### Exercise brief
Write out exactly the lines running from the one with "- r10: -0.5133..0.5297" to the end of the data, including both of those lines and excluding pictures.
═════ Records shown
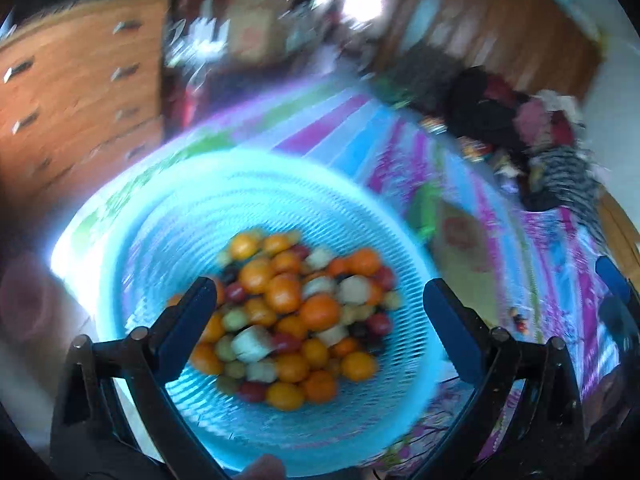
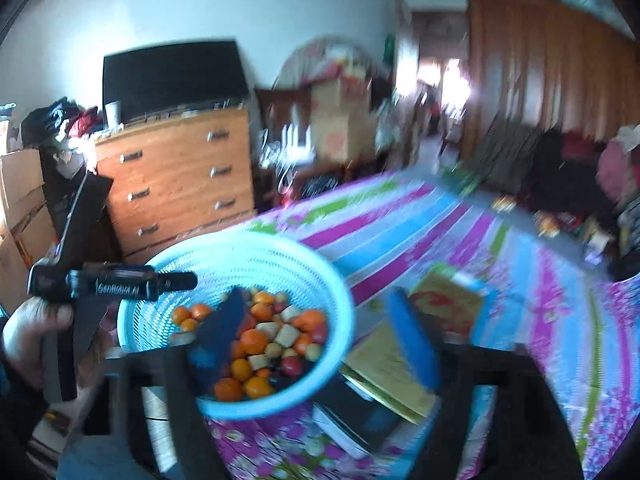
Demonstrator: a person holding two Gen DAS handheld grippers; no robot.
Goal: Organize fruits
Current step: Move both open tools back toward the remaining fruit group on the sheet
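Observation:
A light blue mesh basket (image 1: pixel 168 216) holds a heap of small fruits (image 1: pixel 292 316): orange, red, pale and dark ones. It rests at the edge of a striped bedcover. My left gripper (image 1: pixel 320 312) is open and empty, its blue pads spread above the heap. In the right wrist view the basket (image 2: pixel 320 280) and fruits (image 2: pixel 260 344) sit at lower left. My right gripper (image 2: pixel 316 332) is open and empty just above the basket's right side. The left gripper's body (image 2: pixel 112 282) shows over the basket's left rim.
A striped pink, blue and green bedcover (image 2: pixel 480 240) spreads right. Books and a booklet (image 2: pixel 384 364) lie next to the basket. A wooden dresser (image 2: pixel 180 184) stands behind it. Clothes (image 1: pixel 556 160) are piled at the far right.

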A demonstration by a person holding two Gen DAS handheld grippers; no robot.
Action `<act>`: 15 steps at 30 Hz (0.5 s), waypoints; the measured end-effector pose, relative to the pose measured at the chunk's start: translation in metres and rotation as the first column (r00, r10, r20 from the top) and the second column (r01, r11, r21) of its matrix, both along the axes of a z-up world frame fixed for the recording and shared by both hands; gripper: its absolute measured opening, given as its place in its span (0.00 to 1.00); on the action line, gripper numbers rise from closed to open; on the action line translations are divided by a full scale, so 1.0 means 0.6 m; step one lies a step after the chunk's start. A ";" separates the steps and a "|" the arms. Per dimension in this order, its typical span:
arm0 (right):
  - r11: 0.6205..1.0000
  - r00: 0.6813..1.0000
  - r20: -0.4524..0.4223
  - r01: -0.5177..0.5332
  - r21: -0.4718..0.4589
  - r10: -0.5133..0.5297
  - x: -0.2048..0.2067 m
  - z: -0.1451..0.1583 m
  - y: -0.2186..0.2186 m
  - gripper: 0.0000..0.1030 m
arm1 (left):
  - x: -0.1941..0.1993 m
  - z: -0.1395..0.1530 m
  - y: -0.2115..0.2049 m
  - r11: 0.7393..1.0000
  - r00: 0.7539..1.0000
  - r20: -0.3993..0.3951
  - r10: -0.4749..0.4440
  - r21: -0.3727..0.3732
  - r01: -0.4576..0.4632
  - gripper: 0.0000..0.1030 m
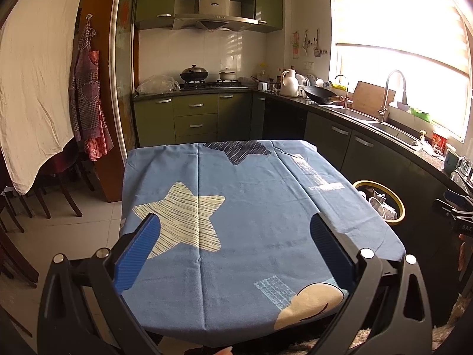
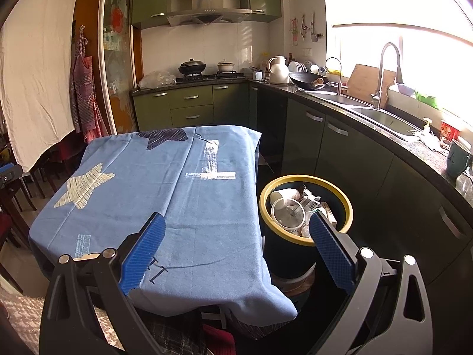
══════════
### Result of this task
  - r10: -0.5133..0.5297
  - x: -0.2048..0.2067 m
  - z: -0.1451..0.1583 m
  - y: -0.2186..0.2186 m
  - gripper: 0.0000..0.1030 m
arm1 (left):
  - x: -0.1941..0.1993 m
  - z: -0.1395..0.1530 m
  - y: -0.2115..0.2049 m
  - r11: 0.7393..1.0000
  - r00: 0.7539..1.0000
  - r20: -0.3993..0.3951
  - r10: -0.4749..0.4440
  - r21: -0.3727..0.3732
  - r01: -0.4576..0.4632
  - gripper: 0.0000..0.1030 m

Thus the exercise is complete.